Sunderland is once again supporting the International Day Against Homophobia, Transphobia and Biphobia (IDAHOT) by raising the Rainbow flag at the city's Civic Centre.
IDAHOT Day is an annual event to show solidarity for sexual and gender diversity, and the flag was raised today by the new Mayor of Sunderland, Councillor Lynda Scanlan, in one of her first official duties after being sworn in by full Council this Wednesday evening.
Members of Sunderland LGBT (Lesbian, Gay, Bi-sexual, Transgender) Equality Forum, the city council’s Supporting Equality Network and the local LGBT community were joined by supporters and representatives including Gentoo, Northumbria Police and Stonewall to see the Rainbow flag being raised.
The range of people and organisations attending the event support the IDAHOT 2018 theme of 'Alliances for Solidarity', which has been chosen in recognition of the importance of strengthening alliances in order to create change.
Councillor Scanlan said: "It’s fantastic that so many people are attending to see the Rainbow flag being raised.
"It is a clear indication of the support for International Day Against Homophobia, Transphobia and Biphobia.
"It shows we are already working in a way that supports the 'Alliances for Solidarity' theme of the day.
"We all carry out important work as individuals and as separate organisations. However, when we come together we can make a real difference in our city.
"The day is an opportunity for us all to reinforce our partnerships and to reach out to others to raise awareness of the work we do to promote equality of opportunity.
"We can also use this occasion to celebrate our commonalities and to show we can all be allies to others with a range of different backgrounds, identities and circumstances.
"In this way we can all support people in Sunderland to fulfil their potential and be the best they can be.“
IDAHO (International Day against Homophobia) was launched in 2004 and has since become internationally recognised.

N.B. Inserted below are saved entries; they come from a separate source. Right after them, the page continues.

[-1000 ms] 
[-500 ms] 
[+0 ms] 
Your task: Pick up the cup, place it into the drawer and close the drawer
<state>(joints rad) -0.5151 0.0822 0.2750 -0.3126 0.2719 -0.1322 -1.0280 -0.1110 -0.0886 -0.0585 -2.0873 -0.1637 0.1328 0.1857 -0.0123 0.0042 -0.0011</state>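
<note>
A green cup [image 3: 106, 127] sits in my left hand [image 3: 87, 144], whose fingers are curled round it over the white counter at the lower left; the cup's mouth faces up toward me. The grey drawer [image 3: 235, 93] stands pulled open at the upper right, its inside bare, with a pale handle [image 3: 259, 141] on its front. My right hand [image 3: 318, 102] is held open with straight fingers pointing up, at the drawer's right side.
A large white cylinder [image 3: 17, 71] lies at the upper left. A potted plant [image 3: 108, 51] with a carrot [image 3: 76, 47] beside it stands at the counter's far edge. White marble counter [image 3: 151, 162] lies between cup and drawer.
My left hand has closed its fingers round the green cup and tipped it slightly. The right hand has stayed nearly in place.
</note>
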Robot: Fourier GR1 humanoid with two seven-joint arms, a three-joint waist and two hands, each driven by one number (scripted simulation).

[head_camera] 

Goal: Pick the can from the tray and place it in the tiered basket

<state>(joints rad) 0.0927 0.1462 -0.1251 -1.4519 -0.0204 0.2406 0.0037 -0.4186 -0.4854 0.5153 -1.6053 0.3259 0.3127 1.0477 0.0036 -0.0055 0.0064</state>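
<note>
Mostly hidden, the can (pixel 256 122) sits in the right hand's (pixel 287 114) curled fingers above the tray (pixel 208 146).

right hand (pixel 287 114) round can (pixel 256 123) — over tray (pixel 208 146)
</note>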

In 2009 it became IDAHOT when transgender was added to recognise the different issues between sexual orientation and gender expression.
In 2015, biphobia was also added to the title, to acknowledge the specific issues faced by bisexual people.
People or people who know someone who has suffered violence or hostility because of their sexual orientation, gender identity (including Trans), race, disability, age, race or faith can call: 0191 520 5550.
Calls are confidential.
They can also be reported to police on the non-emergency 101 line or if someone is in immediate danger call 999.